First, what if we remove the labels of Life and Death and look simply at the basic drivers of those forces. For Death it’s stagnation, leaving, the ceasing of the beating heart and the sudden stilling from animate to inanimate. Death is inert. For Life, then, it’s growth, survival, advancement, the strangling by one plant of another to ensure its own propagation or the taking of life by a predator to provide sustenance for its cubs. Life is active. So maybe the equation is less Life versus Death and more Desire versus Death, as Desire drives us forward and Death is the moment all desire ceases.

Second, what if the equation was never meant to be a balance of two opposing forces, but three? That would explain why I haven’t been able to solve it yet. So let’s say there’s a third element here that would balance out Desire and Death. What would it be? We have Desire driving purposeful action, and Death as the ceasing of all action, so… what about Chaos as driving action without purpose? What if the Nameless is supposed to form the third corner of this trinity, so to speak? That would explain her presence and her seeming connection with Tanim and Daren, even though she is decidedly not part of their story. She also offers a bit of a counterpoint to their cycle of life/death/rebirth which is perhaps exactly what they’ve been missing. With Chaos included, Death and Desire don’t have to encompass an entire universe.
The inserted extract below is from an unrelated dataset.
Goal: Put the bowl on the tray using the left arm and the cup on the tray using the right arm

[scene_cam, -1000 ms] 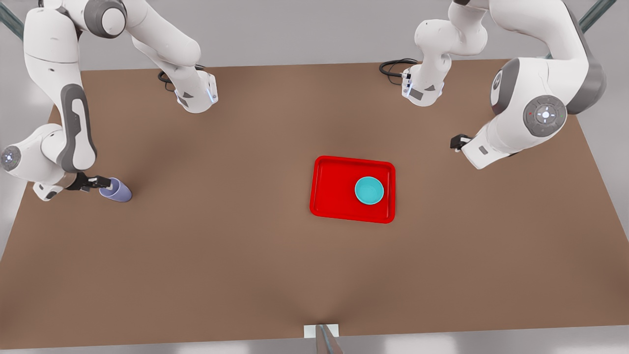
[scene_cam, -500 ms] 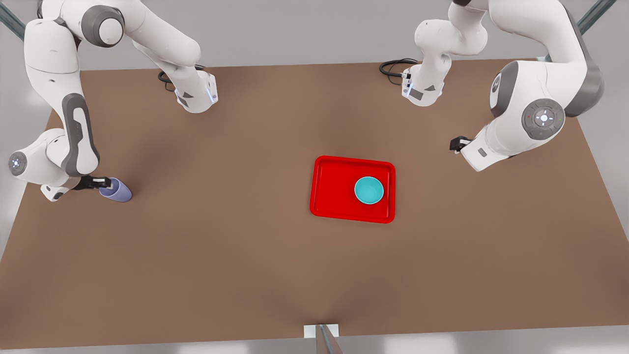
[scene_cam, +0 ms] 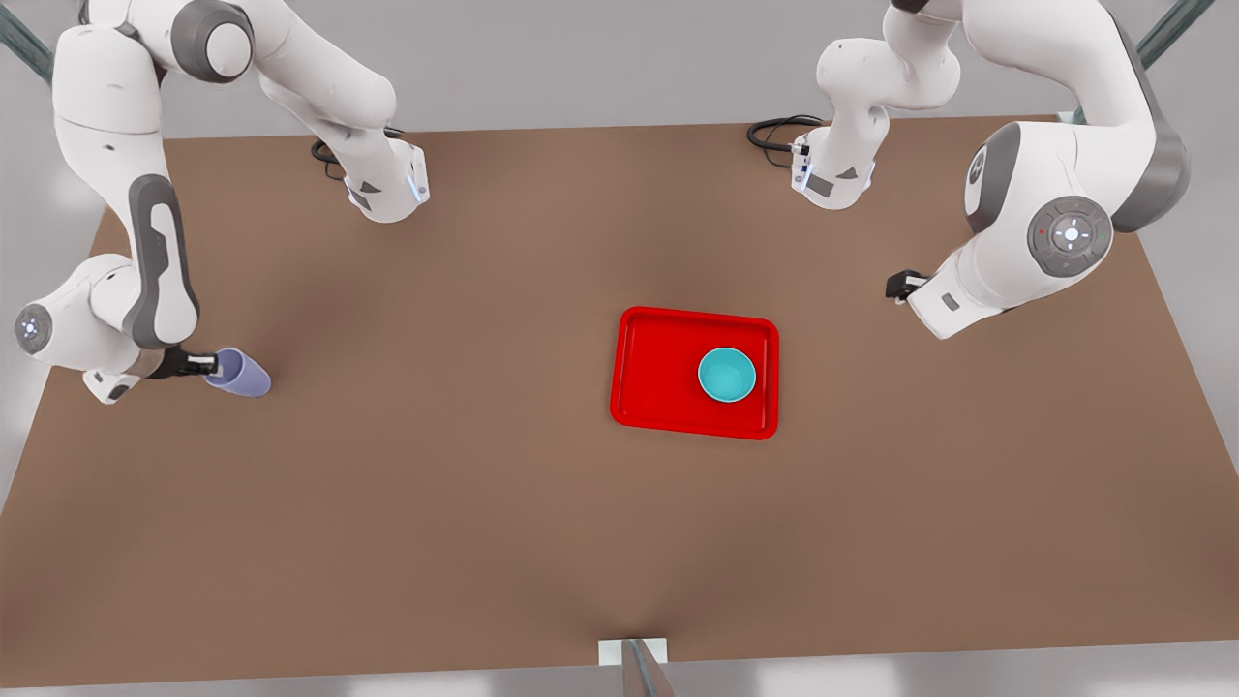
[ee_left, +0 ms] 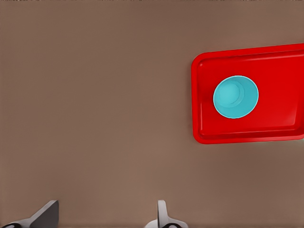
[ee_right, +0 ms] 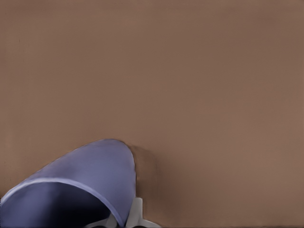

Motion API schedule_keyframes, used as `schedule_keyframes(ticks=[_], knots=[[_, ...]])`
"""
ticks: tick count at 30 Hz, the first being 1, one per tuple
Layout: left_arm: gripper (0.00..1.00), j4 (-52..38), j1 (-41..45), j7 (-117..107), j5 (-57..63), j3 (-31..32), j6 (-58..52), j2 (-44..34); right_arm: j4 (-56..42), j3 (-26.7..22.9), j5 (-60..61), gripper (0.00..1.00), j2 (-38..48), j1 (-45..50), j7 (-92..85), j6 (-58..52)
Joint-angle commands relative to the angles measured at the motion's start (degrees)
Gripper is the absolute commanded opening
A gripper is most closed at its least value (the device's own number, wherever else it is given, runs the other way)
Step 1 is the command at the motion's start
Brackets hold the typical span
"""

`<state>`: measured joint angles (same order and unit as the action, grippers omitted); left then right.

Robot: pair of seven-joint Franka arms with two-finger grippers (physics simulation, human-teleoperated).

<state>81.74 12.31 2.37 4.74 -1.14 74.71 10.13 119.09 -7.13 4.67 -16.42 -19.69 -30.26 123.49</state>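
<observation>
Table (scene_cam: 484, 503): bears the tray (scene_cam: 658, 373), set right of centre in the front view.
Bowl (scene_cam: 727, 375): on the tray, in the half toward the front view's right.
Cup (scene_cam: 238, 374): tilted, well apart from the tray toward the front view's left, near the table edge.
Right gripper (scene_cam: 206, 364): at the cup's rim.
Left gripper (scene_cam: 898, 285): beyond the tray toward the front view's right, apart from it.

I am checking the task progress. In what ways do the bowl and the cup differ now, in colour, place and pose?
Colour: the bowl is turquoise, the cup lavender.
Place: the bowl lies on the red tray; the cup is far off, near the table's edge at the front view's left.
Pose: the bowl sits upright and free; the cup is tilted, gripped at its rim by the right gripper. The left gripper waits open, away from the tray.
Both are small, plain and round.
</observation>
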Motion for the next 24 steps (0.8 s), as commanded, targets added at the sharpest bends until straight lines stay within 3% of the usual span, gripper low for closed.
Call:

So that’s where I am as of several sleepless nights in Spring 2021. I don’t think these three are gods so much as forces of the universe taking form to interact with me, but gods is the easiest term so that’s what I use. Daren is Death, Tanim is Desire, and the Nameless is Chaos. This is not at all intimidating or terrifying and I am totally fine.

#2440

Worship the monstresses, girl;
they are hungry and fathomless.

Feed your rage to Ammit.
Feed your sorrow to Medusa.
Feed your terror to Charybdis.
Lay your howling at the altar of the Nameless
and let her fill you with the cold vacuum of the void.
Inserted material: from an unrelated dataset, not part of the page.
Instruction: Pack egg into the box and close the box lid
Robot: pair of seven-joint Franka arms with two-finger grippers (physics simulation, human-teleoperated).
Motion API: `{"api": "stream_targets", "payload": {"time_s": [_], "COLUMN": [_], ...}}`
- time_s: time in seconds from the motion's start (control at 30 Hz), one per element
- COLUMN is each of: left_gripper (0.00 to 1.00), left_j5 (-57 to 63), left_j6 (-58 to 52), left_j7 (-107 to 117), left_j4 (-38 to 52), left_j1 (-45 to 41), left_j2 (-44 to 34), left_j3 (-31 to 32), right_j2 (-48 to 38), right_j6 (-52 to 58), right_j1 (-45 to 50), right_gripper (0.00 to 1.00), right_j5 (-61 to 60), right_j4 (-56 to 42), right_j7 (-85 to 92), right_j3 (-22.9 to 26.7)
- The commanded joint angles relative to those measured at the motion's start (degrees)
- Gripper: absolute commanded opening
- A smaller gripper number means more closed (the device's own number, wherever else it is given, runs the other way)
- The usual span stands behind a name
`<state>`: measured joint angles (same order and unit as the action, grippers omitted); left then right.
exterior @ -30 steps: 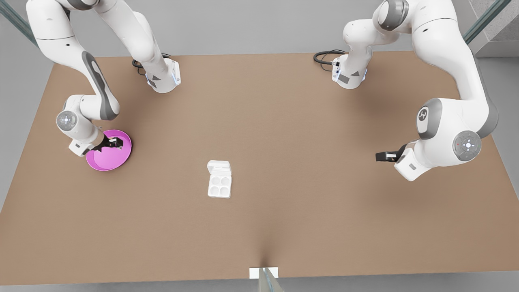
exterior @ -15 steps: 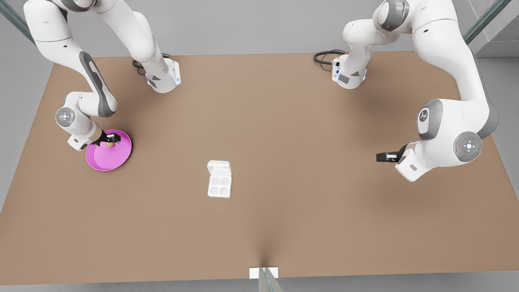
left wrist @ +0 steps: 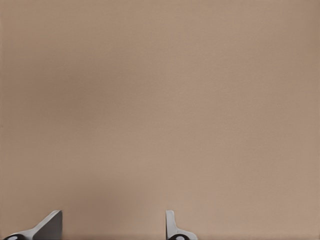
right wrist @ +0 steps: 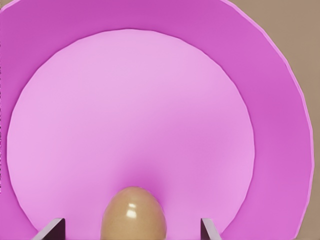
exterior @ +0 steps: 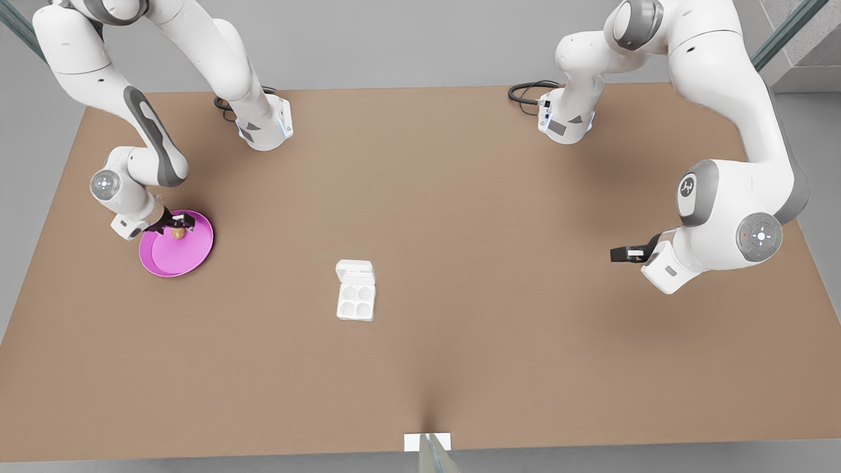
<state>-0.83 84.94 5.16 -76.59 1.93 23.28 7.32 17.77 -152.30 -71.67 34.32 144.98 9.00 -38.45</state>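
Observation:
The tan egg [exterior: 177, 232] lies in the round pink dish [exterior: 192, 255] at the front view's left. My right gripper [exterior: 175, 228] hangs over it, open. In the right wrist view the egg [right wrist: 134, 216] sits between the two fingertips with a gap on each side, over the dish floor [right wrist: 140, 110]. The white carton [exterior: 356, 302] rests mid-table with four bare cups, its lid [exterior: 355, 270] folded back flat. My left gripper [exterior: 619, 253] waits open above bare table at the front view's right, its fingertips [left wrist: 50, 225] spread apart.
The two arm bases [exterior: 266, 125] [exterior: 565, 118] and their cables stand at the table's far edge. A small white tab [exterior: 427, 441] sits at the near edge. Brown tabletop [exterior: 499, 328] stretches between the dish, the carton and the left arm.
My right gripper has come down over the dish and drawn slightly toward the front view's left, so the egg now shows between its fingers. The left arm has hardly moved.

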Motion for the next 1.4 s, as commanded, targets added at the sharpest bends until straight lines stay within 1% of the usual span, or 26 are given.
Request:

Worship the beast queens, girl;
they will teach you to devour your oppressors.

#2435

Your fingers like iron around his neck, your arm a statement of possession around his waist; ah, we return to tread familiar ground! You dance hip to hip beneath a moonless night sky and when the forest’s monsters come sprinting forth to take him down as prey they stop short at his outstretched hand. He reeks of you, of Death, and even these many-fanged and many-clawed beasts flee in fear of that primal entity so much older than they. You watch their retreat over his shoulder with a knife-blade smile, starlight limming the white skull painted on your pale face, and drag his mouth to yours.